Cody: This was a business deal. We both knew that all along, and it isn't my fault that things got so mixed up.

Cody: I'm sorry I shouldn't have said that

Cody: Please, Seth, we need to deal with this

Seth: I'll call you tonight

——-

"I talked to the lawyers," Ray tells me that afternoon as I'm touching up my makeup in the green room. "All you have to do to break the contract is get Seth to agree to it. And then you have to shake hands or whatever in front of a lawyer or a notary."

"A notary? Where the hell do you get a notary?"

"I can get trained on it online, but it's state specific, so it'd be better to find one when we get to Chicago. The contract was drawn up in California, but as long as it's notarized it shouldn't matter."

My head is swimming. "I have no idea what you're saying."

"Which is why you can't fire me," Ray says, flipping her hair over her shoulder. "All you really need to know is that you need to get Seth to agree to end the relationship so you can't be held in contempt by a court of law."

"That sounds bad."

"It is bad, for a lot of reasons. Plus, we definitely wouldn't be able to keep that out of the press. Just get Seth to agree, okay?"

"Okay." That sounds simple enough.

Except really, it doesn't. Because Seth is definitely still pissed at me, if his last text is any indication. And I don't blame him. I broke his heart. I basically stomped all over his heart just as he was giving it to me. No wonder so many people are scared of intimacy.
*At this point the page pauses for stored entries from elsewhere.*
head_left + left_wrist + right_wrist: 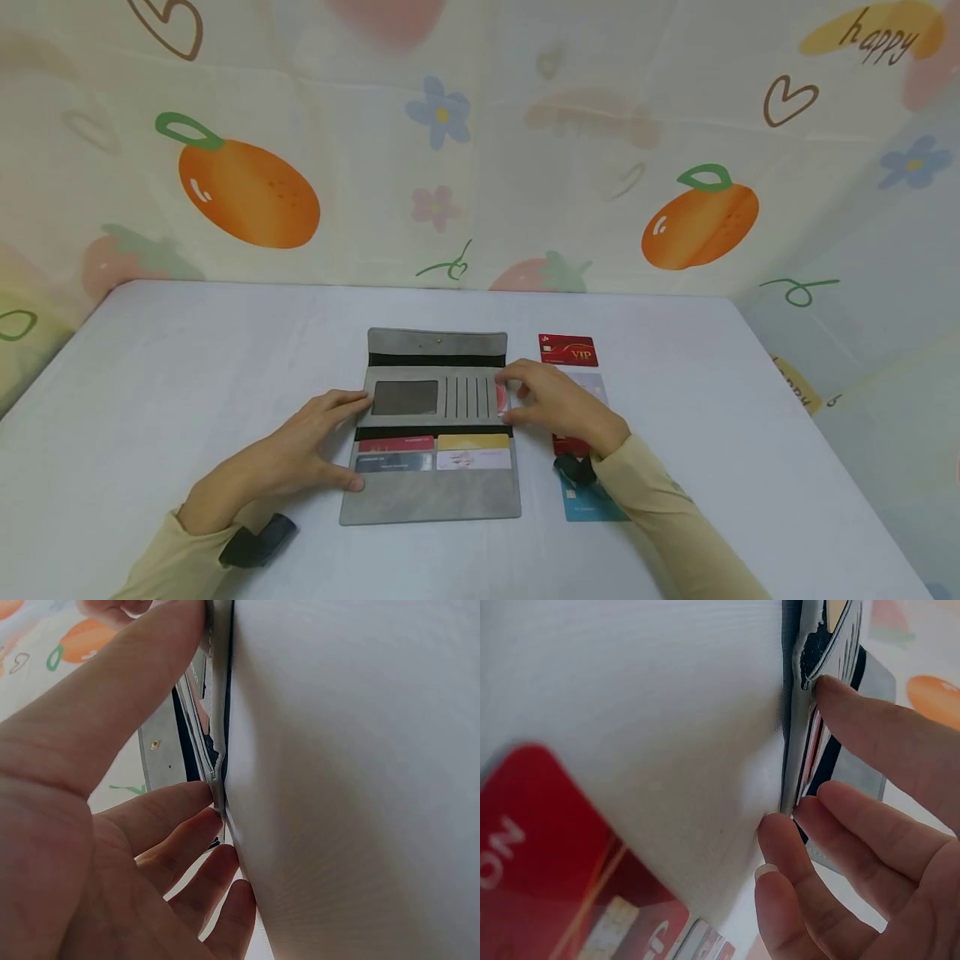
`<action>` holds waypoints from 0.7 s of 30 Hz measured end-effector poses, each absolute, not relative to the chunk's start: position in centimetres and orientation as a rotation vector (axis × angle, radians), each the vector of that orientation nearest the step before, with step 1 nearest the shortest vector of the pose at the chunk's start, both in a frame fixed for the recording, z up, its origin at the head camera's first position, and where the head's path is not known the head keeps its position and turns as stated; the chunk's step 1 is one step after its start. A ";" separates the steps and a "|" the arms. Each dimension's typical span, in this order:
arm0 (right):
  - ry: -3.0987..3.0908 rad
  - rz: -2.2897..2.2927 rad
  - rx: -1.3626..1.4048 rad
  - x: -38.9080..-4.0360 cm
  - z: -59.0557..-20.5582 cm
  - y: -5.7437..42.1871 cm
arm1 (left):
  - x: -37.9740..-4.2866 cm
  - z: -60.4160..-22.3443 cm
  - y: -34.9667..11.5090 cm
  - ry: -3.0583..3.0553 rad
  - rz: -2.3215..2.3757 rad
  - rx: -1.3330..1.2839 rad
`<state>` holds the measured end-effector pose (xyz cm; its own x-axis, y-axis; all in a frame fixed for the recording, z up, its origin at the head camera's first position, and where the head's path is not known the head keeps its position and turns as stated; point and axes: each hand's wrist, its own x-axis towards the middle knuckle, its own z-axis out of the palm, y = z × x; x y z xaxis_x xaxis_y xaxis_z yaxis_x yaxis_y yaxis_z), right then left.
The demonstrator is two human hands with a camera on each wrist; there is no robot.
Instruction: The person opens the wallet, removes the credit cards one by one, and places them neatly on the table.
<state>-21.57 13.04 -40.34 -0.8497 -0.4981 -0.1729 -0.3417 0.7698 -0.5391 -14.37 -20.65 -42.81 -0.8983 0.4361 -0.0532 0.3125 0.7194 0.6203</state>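
A grey wallet [431,498] lies unfolded on the table, with a dark window and a row of narrow slots in its middle panel. My left hand [300,442] rests along its left side, fingers fairly straight and thumb on the lower panel's edge. At the right end of the middle panel, a reddish card [501,402] shows at the slots, mostly hidden inside. My right hand [558,400] holds this card between thumb and index finger at its two ends. In the right wrist view the fingertips [829,791] are right at the wallet's edge.
Four-part lower pockets hold a red card [397,444], a dark card [393,462], a yellow card [472,442] and a white card [474,460]. Right of the wallet lie a red VIP card [567,350], a pale card [592,383], another red card [566,444] and a blue card [588,507].
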 end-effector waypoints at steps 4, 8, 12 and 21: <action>2.673 -0.690 -0.655 -21.7 -40.3 12.9 | -14.4 -42.8 -20.7 2.729 0.934 0.601; 2.674 -0.668 -0.655 -21.8 -40.3 12.8 | -14.4 -42.8 -20.6 2.728 0.934 0.606; 2.666 -0.656 -0.662 -22.1 -40.3 12.8 | -14.3 -42.7 -20.6 2.734 0.930 0.612; 2.598 -0.658 -0.683 -22.9 -40.4 13.2 | -14.3 -42.7 -20.6 2.731 0.932 0.609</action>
<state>-22.90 13.18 -40.44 -0.8124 -0.5353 -0.2315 -0.3607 0.7730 -0.5218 -14.33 -20.63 -42.71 -0.8969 0.4396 -0.0478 0.3187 0.7176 0.6193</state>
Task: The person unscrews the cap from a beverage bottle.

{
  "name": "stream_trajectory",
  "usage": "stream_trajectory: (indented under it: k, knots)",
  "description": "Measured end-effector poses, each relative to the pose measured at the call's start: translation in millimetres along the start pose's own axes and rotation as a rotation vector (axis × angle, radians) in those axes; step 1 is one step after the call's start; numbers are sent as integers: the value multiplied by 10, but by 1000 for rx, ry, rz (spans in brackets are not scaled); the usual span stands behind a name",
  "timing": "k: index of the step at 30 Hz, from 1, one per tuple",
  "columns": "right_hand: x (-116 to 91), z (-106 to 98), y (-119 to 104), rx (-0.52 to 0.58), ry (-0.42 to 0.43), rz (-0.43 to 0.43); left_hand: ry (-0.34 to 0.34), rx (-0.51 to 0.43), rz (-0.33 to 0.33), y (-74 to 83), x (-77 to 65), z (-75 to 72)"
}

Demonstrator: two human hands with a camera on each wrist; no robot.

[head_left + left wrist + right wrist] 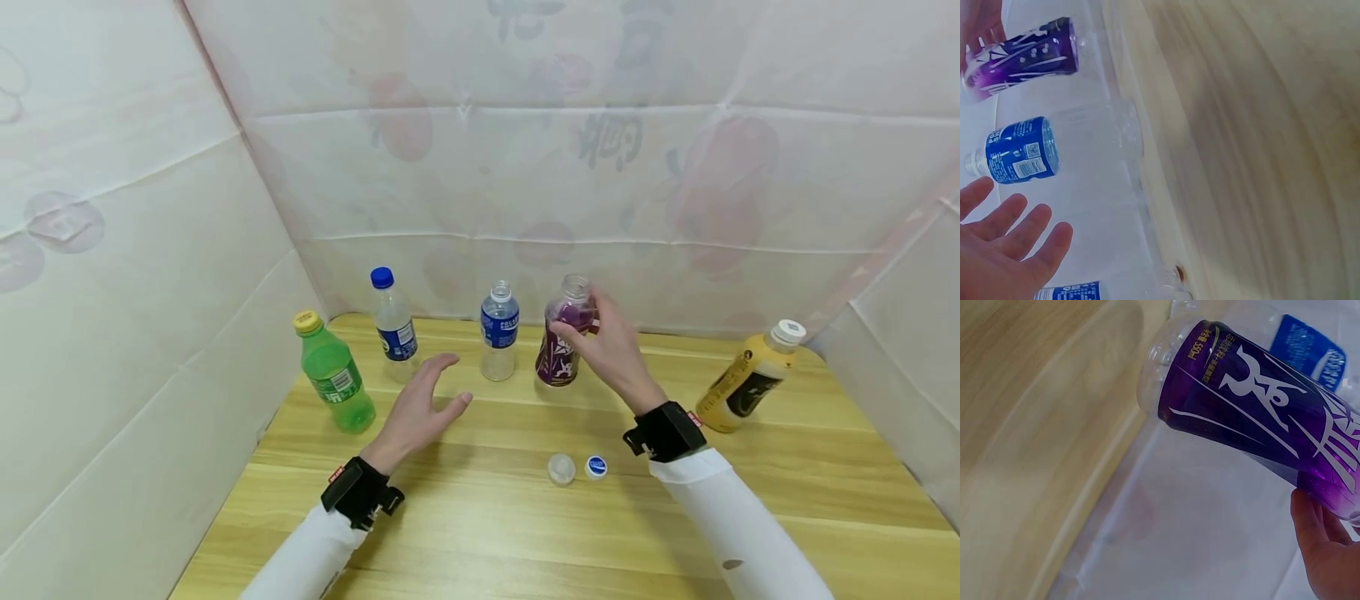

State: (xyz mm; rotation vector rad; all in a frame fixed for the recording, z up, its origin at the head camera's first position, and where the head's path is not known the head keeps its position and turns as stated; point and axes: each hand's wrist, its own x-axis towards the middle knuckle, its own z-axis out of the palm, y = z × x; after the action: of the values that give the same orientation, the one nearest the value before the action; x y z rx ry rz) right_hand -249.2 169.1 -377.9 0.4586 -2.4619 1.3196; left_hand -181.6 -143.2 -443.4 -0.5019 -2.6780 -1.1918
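My right hand [618, 354] grips a purple-labelled plastic bottle [557, 360] around its upper part, thumb in front and fingers behind. That bottle has no cap and leans slightly in the head view; the right wrist view shows its clear base close over the table. Fingers spread, my left hand [415, 419] holds nothing and hovers between two blue-labelled bottles. One of these, the capless bottle [499, 333], stands upright left of the purple one. The other, a blue-capped bottle [395, 327], is farther left, its base partly behind the left hand.
A green bottle [337, 379] with a yellow cap stands at the left. At the right is a yellow bottle [750, 379] with a white cap. A clear cap [561, 469] and a white-and-blue cap [596, 467] lie on the wooden table [480, 533]. Printed sheeting [480, 192] hangs behind.
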Motion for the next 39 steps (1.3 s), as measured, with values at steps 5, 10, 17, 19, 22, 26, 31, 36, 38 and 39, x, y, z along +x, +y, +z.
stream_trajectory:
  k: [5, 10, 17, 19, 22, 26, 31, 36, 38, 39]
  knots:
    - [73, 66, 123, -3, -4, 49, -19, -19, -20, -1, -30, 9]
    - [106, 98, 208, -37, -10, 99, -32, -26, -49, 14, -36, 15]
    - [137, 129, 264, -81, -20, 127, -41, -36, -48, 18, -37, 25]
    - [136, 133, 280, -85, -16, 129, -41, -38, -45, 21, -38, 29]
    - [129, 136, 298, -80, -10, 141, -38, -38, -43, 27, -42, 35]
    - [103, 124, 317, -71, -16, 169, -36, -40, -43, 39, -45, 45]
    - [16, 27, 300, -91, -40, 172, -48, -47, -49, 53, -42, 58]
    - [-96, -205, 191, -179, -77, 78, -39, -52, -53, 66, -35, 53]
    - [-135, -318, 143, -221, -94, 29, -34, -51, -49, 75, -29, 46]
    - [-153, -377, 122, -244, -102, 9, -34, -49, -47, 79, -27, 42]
I've never been a heartbreaker before. I've never even, if we're honest, had my heart broken. There was that time that nobody asked me to prom, and that time when the guy I had a crush on asked out my best friend. Ray turned him down, of course, because she knew he knew I liked him and she concluded that he was a total knob.

So, suffice to say, my experience with broken hearts, my own and others', is pretty much limited to my imagination. I'm already sure, though, that I never want to break a heart again, not if it always feels the way breaking Seth's did.

My phone rings. It's on the couch between Ray and I. Even though I was expecting the call, Seth's name appearing on the screen fills me with dread. This isn't where I want to have this conversation. Why couldn't I be home right now, in my own apartment in Los Angeles, on my own couch, with the stuffed rabbit I've had since I was a baby in my arms?

Because that's not my life. This is: different city every night, thousands of people cheering my name, and a fake boyfriend I need to dump on the other end of the line.

We stare at the phone as it continues to vibrate.

"You have to answer it," Ray says.

"I know."

Ray nudges the phone towards me. "Stop delaying the inevitable. Answer it and get him to agree."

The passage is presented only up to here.